The correlation between market chaos and exchange profitability was laid bare on Friday.
Bullish Shares Slide as Volatility Drought Hits Trading Desk
Shares in Bullish (BLSH) fell sharply at the US open after the company reported a marked slowdown in trading activity. The data highlights the continued fragility of the sector when faced with a stable market.
Bullish stock dropped 3.7% in the first 30 minutes of trading before clawing back losses to trade flat. The move followed the release of the December monthly metrics report, which showed a broad contraction in spot volumes.
Competitors also felt the chill. Coinbase traded lower at the open while MicroStrategy slumped over 5%. The sell-off reflects a "cooling" in crypto market activity after the adrenaline of the October rally.
The volatility trap
Bullish reported total spot trading volume of $52.2bn in December. This represents a decline of roughly 30% from the $75.3bn recorded in November.

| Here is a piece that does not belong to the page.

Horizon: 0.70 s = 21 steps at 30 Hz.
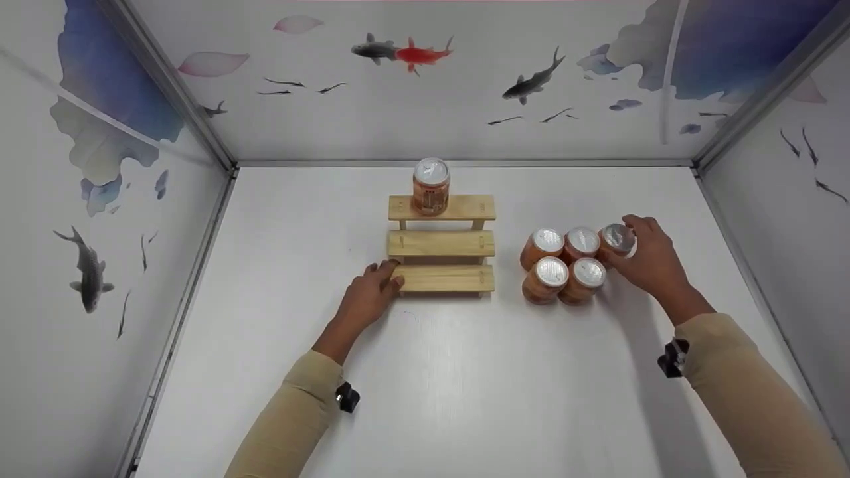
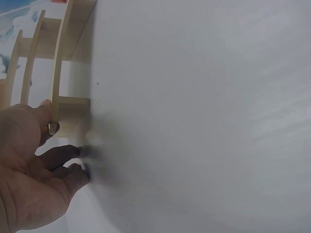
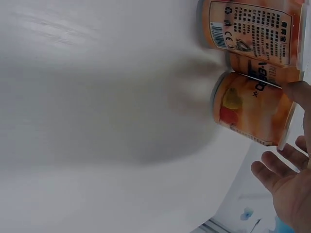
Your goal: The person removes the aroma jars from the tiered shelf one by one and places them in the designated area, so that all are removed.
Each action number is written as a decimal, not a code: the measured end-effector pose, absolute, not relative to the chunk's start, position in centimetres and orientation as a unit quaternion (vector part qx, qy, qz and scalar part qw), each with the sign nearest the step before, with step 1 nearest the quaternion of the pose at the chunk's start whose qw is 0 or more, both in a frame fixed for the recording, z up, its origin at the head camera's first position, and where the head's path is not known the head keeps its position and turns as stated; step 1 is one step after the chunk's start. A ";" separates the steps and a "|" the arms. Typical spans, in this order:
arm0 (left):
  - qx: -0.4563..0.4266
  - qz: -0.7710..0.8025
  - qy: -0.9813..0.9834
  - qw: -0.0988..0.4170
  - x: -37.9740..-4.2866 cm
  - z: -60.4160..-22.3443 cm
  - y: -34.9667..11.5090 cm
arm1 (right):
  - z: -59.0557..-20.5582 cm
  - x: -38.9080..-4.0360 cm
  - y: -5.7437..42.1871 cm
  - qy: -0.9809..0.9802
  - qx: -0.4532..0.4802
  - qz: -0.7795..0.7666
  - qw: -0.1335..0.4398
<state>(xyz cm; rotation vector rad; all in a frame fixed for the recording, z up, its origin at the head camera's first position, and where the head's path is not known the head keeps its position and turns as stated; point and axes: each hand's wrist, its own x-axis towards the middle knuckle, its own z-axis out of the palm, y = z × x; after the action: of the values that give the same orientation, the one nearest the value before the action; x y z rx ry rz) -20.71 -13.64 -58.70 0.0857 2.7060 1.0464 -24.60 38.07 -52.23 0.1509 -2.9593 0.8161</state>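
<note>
In the head view a three-step wooden rack [image 1: 441, 243] stands mid-table, an orange can [image 1: 431, 188] with a silver lid upright on its top step. My left hand [image 1: 373, 292] pinches the left end of the lowest step; the left wrist view shows thumb and a finger on either side of that board [image 2: 56, 73]. Right of the rack, several similar cans [image 1: 544, 281] stand upright in a tight group. My right hand [image 1: 647, 259] holds the back right can [image 1: 616, 238] near its top, thumb in front and fingers behind. Its label shows fruit in the right wrist view.
The white table [image 1: 465, 385] is closed in by a back wall [image 1: 465, 119] and side walls painted with fish. A dark wrist camera [image 1: 674, 358] sits on the right sleeve, another [image 1: 346, 397] on the left.
</note>
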 end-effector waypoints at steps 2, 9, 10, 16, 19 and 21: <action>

The drop was uniform across the board:
- Bitcoin spot volume: Down 33%
- Ether spot volume: Down 32%
- Stablecoin spot volume: Down 25%
The culprit is stability. Monthly average volatility for Bitcoin declined to 39% from 45% the previous month. Ether volatility fell to 53% from 68%.
This data underlines a critical weakness in the exchange business model. Peace is bad for business. Lower price swings reduce arbitrage opportunities and high-frequency trading flow. This directly impacts fee income.
Options as a lifeline?
One bright spot appeared in the derivatives book. Options trading volumes rose by 121% month-on-month. However, the absolute contribution remains modest at just $6.2bn.

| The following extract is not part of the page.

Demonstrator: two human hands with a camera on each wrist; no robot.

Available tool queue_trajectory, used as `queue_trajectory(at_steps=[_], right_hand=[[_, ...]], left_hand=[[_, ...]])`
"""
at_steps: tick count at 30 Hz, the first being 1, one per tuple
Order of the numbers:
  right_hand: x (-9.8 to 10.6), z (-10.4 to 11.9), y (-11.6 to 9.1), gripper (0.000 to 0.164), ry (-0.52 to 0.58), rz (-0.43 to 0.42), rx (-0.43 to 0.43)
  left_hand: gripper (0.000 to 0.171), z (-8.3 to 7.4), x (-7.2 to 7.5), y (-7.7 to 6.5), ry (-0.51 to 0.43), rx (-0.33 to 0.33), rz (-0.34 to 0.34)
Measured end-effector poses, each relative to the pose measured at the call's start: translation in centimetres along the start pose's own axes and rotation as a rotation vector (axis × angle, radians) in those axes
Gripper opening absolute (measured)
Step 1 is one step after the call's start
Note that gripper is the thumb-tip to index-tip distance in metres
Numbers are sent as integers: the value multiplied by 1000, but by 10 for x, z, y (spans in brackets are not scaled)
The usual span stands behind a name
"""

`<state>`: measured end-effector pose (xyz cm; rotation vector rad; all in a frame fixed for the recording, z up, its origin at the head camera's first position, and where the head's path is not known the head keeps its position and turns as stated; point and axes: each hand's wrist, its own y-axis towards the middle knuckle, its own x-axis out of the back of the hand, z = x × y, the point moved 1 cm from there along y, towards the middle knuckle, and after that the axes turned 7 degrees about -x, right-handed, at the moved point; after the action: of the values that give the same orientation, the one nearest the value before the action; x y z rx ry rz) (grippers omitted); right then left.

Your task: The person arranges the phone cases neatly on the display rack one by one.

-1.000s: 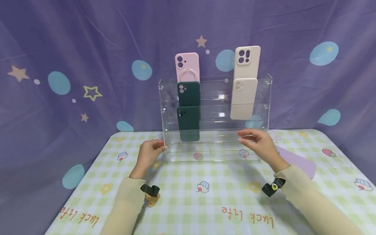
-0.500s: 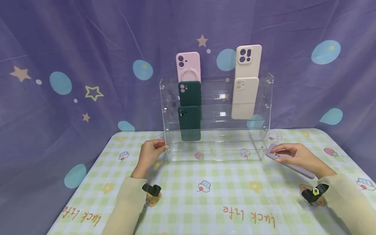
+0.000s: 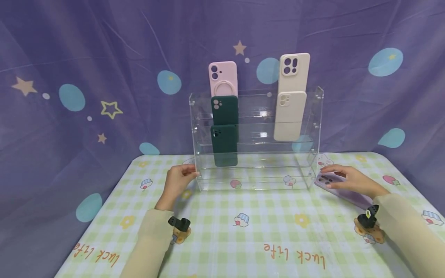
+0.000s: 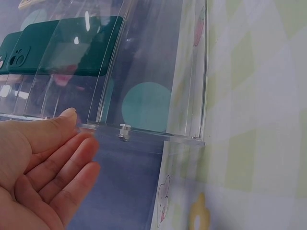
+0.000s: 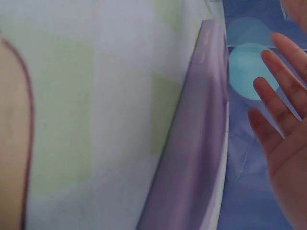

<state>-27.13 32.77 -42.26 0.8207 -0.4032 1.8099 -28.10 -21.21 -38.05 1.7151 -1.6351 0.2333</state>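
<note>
A clear acrylic display rack (image 3: 257,160) with tiered shelves stands on the table. My left hand (image 3: 176,183) pinches the edge of its left side panel between thumb and fingers; the left wrist view shows the thumb (image 4: 57,125) and index finger meeting at that edge. To the right of the rack lies a purple phone case (image 3: 351,197), camera cutouts toward the rack. Over this case hovers my right hand (image 3: 356,181), thumb and fingers apart. In the right wrist view its fingers (image 5: 283,105) are spread, with a gap between them and the case (image 5: 192,139).
On the rack's left side, a pink phone case (image 3: 222,75) and two dark green cases (image 3: 225,112) stand in tiers. Two cream cases (image 3: 290,119) stand at the right. The table wears a green checked cloth (image 3: 215,239), and a purple curtain (image 3: 139,50) hangs behind.
My right hand has moved from in front of the rack's right side over to the purple phone case. My left hand keeps its place on the rack's left panel.
</note>
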Motion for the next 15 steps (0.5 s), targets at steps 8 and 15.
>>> queue_trajectory(at_steps=[8, 15], right_hand=[[-6, -10, 7, 51, -1, -3, -45], [-9, -17, 10, 56, -62, -15, -86]], left_hand=[[23, 1, 0, 1, 2, 1, -2], [22, 2, 0, 1, 16, 9, 2]])
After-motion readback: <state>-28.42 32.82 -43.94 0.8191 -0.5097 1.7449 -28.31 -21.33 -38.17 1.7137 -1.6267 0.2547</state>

Bullish only introduced options trading in October 2025. The segment is growing yet remains too small to offset the decline in the core spot business.
The market response underscores investor concern that subdued volatility could persist into early 2026. Bullish went public in August 2025 with an initial valuation of $13.2bn, yet its market cap now stands at around $5.9bn. The repricing suggests that Wall Street views crypto exchanges as cyclical asset managers tethered to the mood of the market rather than secular growth stocks.